Hi,
JAAman wrote:oh, so you mean to run all your ISRs in ring3?
...or disable them altogether
You stated that "
you cannot use ring transitions without this information!". I merely showed that not only was a ring transition possible without this information, but that it's "standard practice" for the SYSCALL instruction.
JAAman wrote:unless there is a way i'm not familier with, you cannot use syscall for ISRs
Of course - I didn't say
all ring transitions can
currently be done without the TSS.
JAAman wrote:i cannot think of any 'cleaner' way it could possibly be implemented -- its just a list of addresses, what about that isn't 'clean' -- it isn't even close to any relation of the PMode TSS (and please don't make my kernel use the user stack!!)

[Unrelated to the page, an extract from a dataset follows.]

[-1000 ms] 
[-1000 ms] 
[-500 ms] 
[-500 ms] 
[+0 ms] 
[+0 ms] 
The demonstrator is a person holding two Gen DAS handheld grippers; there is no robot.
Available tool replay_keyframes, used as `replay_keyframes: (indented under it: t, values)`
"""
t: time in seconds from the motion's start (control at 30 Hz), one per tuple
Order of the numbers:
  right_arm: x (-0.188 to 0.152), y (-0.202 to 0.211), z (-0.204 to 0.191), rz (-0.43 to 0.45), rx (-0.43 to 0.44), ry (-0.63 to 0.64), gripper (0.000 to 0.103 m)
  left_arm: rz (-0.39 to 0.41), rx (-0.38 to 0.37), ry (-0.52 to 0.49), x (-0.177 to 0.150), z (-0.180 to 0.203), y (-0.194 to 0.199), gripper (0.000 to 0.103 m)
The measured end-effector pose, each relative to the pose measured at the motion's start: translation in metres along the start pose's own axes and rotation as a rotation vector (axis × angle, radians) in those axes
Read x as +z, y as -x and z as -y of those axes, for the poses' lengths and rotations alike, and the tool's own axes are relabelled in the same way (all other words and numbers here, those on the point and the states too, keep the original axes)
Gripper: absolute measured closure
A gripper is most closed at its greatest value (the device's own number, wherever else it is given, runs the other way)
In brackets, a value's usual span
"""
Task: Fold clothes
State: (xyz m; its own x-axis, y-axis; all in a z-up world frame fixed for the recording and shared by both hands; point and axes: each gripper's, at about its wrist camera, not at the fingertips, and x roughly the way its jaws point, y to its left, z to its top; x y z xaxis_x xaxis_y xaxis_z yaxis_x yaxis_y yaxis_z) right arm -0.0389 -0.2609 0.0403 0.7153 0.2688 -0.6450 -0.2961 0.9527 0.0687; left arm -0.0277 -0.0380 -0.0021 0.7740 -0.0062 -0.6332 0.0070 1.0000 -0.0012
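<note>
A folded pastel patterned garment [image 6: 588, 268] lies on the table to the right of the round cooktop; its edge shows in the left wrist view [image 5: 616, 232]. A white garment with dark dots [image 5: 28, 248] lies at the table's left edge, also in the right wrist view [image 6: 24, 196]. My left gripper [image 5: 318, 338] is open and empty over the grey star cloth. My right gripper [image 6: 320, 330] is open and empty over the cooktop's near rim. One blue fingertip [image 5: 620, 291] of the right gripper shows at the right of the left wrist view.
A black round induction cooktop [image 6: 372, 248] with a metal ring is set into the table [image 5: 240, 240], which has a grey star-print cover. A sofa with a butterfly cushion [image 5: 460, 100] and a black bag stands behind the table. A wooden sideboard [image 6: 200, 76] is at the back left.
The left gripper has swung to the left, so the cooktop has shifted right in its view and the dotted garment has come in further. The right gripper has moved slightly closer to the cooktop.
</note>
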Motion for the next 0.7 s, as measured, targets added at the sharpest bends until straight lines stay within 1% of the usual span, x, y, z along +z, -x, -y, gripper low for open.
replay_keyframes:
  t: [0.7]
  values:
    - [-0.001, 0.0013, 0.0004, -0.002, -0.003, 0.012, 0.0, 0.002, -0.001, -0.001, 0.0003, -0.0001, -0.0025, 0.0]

Have you considered what happens when an IRQ or exception occurs while the CPU is running at CPL=3? For a 64 bit OS, it goes something like this:
- - potential cache miss caused by TLB lookup for the page containing the IDT entry
- potential cache miss for reading the IDT entry
- get the IDT entry
- potential cache miss caused by TLB lookup for the page containing the TSS
- potential cache miss for reading ESP0 or an IST entry in the TSS
- get the address of the kernel stack
- potential cache miss caused by TLB lookup for the page of the kernel stack
- potential cache miss for the first "push" to the kernel stack
- push return values on the kernel stack
- potential cache miss caused by TLB lookup for the page containing the interrupt handler
- potential cache miss for the interrupt handler's first instruction
- start executing the interrupt handler
For a 32 bit OS it's worse (you can add potential cache misses for GDT and/or LDT lookup to the list).
Now consider SYSCALL (where the stack isn't changed, and everything else comes from MSRs):
- - push return values on current stack
- potential cache miss caused by TLB lookup for the page containing the SYSCALL handler
- potential cache miss for the SYSCALL's first instruction
- start executing the SYSCALL handler
Due to the huge difference between RAM speed and CPU speed, these potential cache misses are
expensive, which is (IMHO) why SYSCALL has been implemented like it has and why it's so much faster.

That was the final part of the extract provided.